奴の胸には横一文字の切り傷ができていた。
だが、やはり特に深い傷ではなかった。
「………」
奴は無言で自分の傷に手を当てる。
そして、手に付いた血を無言で見つめる。
「どうした?まさか傷付けられるとは思わなかったか?」
奴は顔をこちらに向ける。
その表情は非常に晴れやかだった。
「ああ。
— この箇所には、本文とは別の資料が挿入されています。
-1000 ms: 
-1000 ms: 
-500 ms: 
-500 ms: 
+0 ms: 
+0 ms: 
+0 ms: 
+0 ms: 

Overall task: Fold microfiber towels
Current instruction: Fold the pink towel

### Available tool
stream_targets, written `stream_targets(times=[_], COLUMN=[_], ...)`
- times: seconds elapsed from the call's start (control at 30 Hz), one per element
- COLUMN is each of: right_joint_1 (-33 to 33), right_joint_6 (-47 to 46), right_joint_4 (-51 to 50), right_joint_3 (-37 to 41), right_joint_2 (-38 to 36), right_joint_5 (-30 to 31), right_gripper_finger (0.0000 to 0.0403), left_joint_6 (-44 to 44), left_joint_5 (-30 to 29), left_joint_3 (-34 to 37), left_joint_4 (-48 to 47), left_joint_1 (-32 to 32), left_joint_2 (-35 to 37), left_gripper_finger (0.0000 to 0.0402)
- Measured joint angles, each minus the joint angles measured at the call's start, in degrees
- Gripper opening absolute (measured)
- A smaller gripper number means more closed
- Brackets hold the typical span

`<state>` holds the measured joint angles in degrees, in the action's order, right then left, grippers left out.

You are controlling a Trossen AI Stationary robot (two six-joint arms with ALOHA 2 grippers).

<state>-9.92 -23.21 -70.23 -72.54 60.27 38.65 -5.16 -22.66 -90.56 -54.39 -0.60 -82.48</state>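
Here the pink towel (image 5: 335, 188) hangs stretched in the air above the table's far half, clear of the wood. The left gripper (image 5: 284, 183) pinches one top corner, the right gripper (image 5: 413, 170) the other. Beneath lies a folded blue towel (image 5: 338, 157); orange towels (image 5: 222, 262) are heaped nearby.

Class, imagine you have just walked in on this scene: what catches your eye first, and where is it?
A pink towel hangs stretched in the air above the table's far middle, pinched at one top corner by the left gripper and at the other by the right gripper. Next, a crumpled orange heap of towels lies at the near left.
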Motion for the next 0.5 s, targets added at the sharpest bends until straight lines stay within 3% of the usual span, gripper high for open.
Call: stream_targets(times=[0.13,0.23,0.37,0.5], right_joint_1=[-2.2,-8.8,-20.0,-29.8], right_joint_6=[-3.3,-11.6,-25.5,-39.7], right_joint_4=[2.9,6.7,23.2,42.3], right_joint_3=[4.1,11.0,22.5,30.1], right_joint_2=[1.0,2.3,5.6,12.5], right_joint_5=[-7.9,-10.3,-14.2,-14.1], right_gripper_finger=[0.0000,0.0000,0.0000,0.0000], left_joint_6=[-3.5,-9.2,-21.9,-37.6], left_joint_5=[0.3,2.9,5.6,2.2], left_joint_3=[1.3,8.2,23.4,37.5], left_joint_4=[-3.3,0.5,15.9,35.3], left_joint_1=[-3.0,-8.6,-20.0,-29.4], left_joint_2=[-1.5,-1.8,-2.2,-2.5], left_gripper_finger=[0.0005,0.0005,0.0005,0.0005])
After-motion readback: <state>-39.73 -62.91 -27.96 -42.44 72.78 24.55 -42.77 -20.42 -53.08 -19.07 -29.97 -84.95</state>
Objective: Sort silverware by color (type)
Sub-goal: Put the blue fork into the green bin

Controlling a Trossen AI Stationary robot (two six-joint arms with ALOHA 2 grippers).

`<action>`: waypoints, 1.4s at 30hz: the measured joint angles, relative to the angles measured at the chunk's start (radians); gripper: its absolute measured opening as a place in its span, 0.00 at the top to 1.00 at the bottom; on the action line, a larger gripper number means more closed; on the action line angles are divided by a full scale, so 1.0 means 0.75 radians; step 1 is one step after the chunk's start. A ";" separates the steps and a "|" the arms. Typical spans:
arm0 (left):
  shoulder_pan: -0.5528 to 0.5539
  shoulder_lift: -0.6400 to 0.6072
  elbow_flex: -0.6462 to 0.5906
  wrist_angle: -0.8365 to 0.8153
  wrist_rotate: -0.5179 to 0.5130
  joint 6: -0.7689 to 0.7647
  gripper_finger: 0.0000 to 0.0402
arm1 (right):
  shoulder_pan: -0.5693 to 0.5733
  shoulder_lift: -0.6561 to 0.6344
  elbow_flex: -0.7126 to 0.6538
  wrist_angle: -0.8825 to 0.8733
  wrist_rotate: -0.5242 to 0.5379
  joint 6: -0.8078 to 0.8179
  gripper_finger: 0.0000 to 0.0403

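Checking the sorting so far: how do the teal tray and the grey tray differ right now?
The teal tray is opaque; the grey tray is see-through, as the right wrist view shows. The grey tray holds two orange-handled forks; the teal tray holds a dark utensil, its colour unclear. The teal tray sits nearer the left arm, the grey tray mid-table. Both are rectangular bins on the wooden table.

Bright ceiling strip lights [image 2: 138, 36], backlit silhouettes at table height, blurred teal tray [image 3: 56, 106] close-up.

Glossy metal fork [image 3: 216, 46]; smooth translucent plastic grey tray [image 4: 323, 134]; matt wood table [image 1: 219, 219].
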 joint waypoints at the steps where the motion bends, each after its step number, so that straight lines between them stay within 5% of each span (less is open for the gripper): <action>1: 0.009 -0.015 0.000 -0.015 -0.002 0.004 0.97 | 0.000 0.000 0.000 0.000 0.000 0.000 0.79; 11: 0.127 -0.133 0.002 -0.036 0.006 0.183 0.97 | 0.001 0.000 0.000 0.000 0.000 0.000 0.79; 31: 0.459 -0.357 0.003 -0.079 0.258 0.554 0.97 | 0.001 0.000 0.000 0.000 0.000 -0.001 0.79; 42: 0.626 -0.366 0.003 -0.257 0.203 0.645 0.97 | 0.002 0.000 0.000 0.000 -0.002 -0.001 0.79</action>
全然想像してなかった」
そう言い、奴は刀の柄を握る。
「この勝負、お前の勝ちで良いぜ」
そう言い、奴は刀を抜いた!
「いやー、負けてもてっきり、「残念だったな」「だが抜かせてやったぜ」的なのを想定してたんだよな。まさか傷の礼の為に抜く事になるとはな」
傷の礼、つまり初めて奴から仕掛けるって事か。
それよりも気になるのは奴の刀だ。
正直どう言えば分からないんだが、一言で言えば普通の刀じゃない。
何も感じないのに異様な感じがする、そんな矛盾した物が感じられる刀だった。
「そうだ、勝者報酬がまだだったな」
「ッ!」
「じゃあまずはレイドゥンの事だな。まず、あいつと俺だが、協力関係じゃない」
「何!?」
「あ、もしかしなくとも、あいつに買収された口だと思ってたろ?」
「まあな」
「まあ、実際買収を求めてきたけどな。断ったけど」
「なんで?」
「ほら、俺『三狩王』だろ。結構儲けてたから、金には困ってなかったしな。なにより…」
「?」
「俺あいつ嫌いなんだよな。こう、生理的に受け付けないって感じで」
ずいぶんと身も蓋もねえ理由だな。
「じゃあ、なんでテロリストなんかに?」
「それは報酬に無いから秘密♪」
「………」
「ま、話戻すぜ。あいつが色々な奴を買収してるのは知ってるな?」
「ああ」
それで、『はぐれ賞金稼ぎ』になる奴が増加の傾向にある。
「その金の出処は知らねえんだけど、かなりの財力を持ってるのは確かだぜ。んで、買収されてる奴は主に『賞金稼ぎ』だったり、賞金首だったりするな。おっと、忘れちゃならねえのがいたな」
「?」
「情報屋。ギルド、フリー両方のな」
「なっ!?」
奴の言葉に驚愕する!
フリーの奴はともかく、ギルドの情報屋まで!
だとしたら……!
「察した様だな。そ、今まで奴の詳しい情報が集まらなかった要因の一つにそう言うのがあったんだよ」
奴の話が本当なら、この情報は急いで知らせねえとヤバイぞ!
ギルドの情報の主な物ははぐれの情報。つまり、本来はぐれになる様な奴がはぐれに認定されずにはびこる様な事になる!